Beck notes: “It seems that as of now this is limited to regional banks with a certain business model.”

Feldberg says the banking failures pose widespread risk, not just regional. “There’s no doubt that this is a systemic situation,” he says, noting the market may have picked off the most vulnerable banks. But he thinks there will likely be more bank failures from banks that hold large sums of uninsured deposits.

Central banks are essentially trying to tighten credit conditions without causing a recession, he says. “It’s a very delicate game that the central banks are in.”

Credit conditions going forward

Bank failures and mergers affect credit conditions in the US. Less credit may jeopardise liquidity in the banking system, but it may also help the Fed fight inflation. Fed chair Jerome Powell estimated the recent bank failures could roughly affect the economy in the same way as one 25 basis point interest rate hike.

Ivashina says there is a case to be made that tightening credit and recent bank failures are a danger to the regional banking ecosystem. “The key unknown is whether depositors will continue leaving the banking sectors, and regional banks in particular,” she says. “There’s some small probability that could be the case and it would have further impact on credit. However, consequences of the banking failures to date are relatively contained.”

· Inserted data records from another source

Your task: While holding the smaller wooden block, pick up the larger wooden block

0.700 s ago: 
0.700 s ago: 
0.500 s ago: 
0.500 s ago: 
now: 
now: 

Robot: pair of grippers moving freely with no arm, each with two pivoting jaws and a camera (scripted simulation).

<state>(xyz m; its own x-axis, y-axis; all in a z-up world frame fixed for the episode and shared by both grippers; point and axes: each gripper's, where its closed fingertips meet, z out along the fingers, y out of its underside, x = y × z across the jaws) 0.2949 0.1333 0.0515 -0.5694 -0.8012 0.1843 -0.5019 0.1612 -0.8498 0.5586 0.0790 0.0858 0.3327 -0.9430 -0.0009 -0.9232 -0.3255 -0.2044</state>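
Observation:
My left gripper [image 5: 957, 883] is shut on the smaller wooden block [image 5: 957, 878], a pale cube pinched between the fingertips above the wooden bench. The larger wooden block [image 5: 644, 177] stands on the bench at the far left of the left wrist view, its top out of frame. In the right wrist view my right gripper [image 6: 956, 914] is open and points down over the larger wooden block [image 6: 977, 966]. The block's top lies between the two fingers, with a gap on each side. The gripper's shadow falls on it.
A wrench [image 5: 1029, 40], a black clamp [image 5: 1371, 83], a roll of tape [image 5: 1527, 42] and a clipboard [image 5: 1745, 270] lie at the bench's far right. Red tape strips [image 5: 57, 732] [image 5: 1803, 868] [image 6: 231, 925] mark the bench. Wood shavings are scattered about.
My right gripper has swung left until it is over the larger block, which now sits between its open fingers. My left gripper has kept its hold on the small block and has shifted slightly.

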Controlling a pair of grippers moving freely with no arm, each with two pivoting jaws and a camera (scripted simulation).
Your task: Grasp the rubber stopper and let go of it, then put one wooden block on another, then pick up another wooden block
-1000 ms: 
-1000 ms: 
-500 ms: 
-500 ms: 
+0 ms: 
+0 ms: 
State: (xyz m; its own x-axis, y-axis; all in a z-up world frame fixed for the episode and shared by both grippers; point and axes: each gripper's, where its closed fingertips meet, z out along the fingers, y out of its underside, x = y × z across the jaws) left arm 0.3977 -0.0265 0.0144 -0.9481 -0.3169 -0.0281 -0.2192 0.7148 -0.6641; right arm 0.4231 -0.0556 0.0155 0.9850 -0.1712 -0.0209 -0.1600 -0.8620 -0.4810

But she argues the more likely case is that tightening credit conditions will assist the Fed in lowering inflation. “While contraction in credit is anticipated, let’s not forget that the Fed has been trying to slow the economy by raising rates. So, it’s not all bad, as this is in line with the policy actions so far, acting as a substitute to the increase in rates,” Ivashina says. “Moreover, the fundamentals of the US economy remain very strong.”

Feldberg warns the US banking sector is likely to experience further trouble. “There’s been a lot of talk that we’re seeing the bad news coming soon on commercial real estate which is a delayed reaction after Covid. There’s a lot of concern about those types of losses coming in,” he says. “I think we’re still in the first phase of this.”

The next phase will depend on how long the Fed keeps its policy rate elevated. “The longer it keeps them up, the bigger the earnings that will be lost across the system,” he says. “So, you’re going to have a combination of the earnings hole and the realisation of credit risk that we’ve been expecting for some time.”

The delay between the implementation and the implications of monetary policy, says Feldberg, is what makes a central banker’s job difficult.

“You can say it was risky of them to continue raising rates after these bank failures,” he says. “But they would have lost the momentum on inflation fighting at a time when inflation is still elevated.”